De moed zonk me in mijn schoenen. Hoe kon ik ook denken dat mijn idee origineel was geweest?
“Het is dan ook een inspirerende plek.” Wist ik uit te brengen terwijl ik mijn boeken in een linnen tasje van het Klaverblad propte.
“Ja hè!” De vrouw glunderde. “We zijn er ook heel trots op om het aan de buitenwereld te laten zien.”
Ik perste er een glimlach uit en zei haar gedag. Op weg naar buiten voelde ik haar ogen in mijn rug prikken. Buiten aangekomen haalde ik eens diep adem.
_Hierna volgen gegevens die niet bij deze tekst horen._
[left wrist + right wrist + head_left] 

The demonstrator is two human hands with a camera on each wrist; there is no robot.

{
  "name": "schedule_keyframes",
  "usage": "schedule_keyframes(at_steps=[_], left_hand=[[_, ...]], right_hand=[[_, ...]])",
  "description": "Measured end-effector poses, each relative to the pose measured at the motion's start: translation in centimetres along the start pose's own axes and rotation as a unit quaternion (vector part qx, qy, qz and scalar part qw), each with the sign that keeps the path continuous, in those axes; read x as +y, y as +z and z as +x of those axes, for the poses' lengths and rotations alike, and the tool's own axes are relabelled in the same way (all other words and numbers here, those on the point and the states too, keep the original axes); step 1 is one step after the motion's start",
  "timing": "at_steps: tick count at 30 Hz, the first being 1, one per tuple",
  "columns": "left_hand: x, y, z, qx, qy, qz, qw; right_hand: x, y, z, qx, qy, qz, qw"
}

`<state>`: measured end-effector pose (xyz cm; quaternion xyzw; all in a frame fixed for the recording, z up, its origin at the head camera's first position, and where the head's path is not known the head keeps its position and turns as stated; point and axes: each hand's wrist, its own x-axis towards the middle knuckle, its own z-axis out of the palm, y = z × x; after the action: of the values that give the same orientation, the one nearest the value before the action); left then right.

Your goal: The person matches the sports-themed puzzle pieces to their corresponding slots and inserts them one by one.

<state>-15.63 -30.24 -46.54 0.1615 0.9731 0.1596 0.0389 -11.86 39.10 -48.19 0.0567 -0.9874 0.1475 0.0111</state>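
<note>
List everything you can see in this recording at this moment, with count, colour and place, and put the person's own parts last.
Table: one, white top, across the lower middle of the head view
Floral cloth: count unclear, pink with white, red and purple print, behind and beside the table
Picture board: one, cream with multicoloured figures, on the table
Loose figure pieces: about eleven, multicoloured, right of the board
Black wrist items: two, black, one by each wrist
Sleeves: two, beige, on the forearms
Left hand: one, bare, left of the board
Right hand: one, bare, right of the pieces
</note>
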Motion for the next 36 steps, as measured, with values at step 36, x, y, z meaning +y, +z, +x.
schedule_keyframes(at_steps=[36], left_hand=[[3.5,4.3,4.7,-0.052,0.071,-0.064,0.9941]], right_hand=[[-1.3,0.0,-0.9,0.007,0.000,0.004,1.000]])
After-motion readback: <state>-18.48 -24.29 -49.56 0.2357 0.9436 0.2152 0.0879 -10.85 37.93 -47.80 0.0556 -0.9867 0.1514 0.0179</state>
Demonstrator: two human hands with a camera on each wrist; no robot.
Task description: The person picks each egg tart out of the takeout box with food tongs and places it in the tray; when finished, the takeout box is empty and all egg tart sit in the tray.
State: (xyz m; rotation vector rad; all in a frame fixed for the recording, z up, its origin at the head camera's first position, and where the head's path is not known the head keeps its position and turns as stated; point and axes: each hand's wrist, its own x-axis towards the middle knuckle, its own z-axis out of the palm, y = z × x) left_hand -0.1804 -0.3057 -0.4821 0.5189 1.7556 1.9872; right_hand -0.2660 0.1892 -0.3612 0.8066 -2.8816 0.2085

Oh, wat baalde ik. Voor het eerst had ik mijn baby aan een vreemde getoond, had ik vol vertrouwen in mezelf de buitenwereld kenbaar gemaakt van het talent dat ik denk te bezitten. En wat kreeg ik ervoor terug? Ha, het gevoel dat mijn ongeboren verhaal een tweederangsburger is. Een onorigineel idee waar, mijn schildpad-tempo kennende, niemand straks meer op zit te wachten. Ik ging naar huis met een naar gevoel in mijn maag. Verslagen, omdat alles wat ik zou willen vertellen, als eens is gezegd.
Maar toen herinnerde ik me de quote van Asha Dornfest.
Ik weet niet wat meneer J. Doe gaat schrijven en of hij het ooit publiceert, maar ik weet zeker dat het niet te vergelijken valt met wat ik van plan ben. En als dit wel zo is, so what? Het zijn mijn woorden, mijn karakters, mijn verhaal. Al word ik nooit gepubliceerd, het schrijfproces en de sensaties die daarbij horen zullen altijd van mij zijn.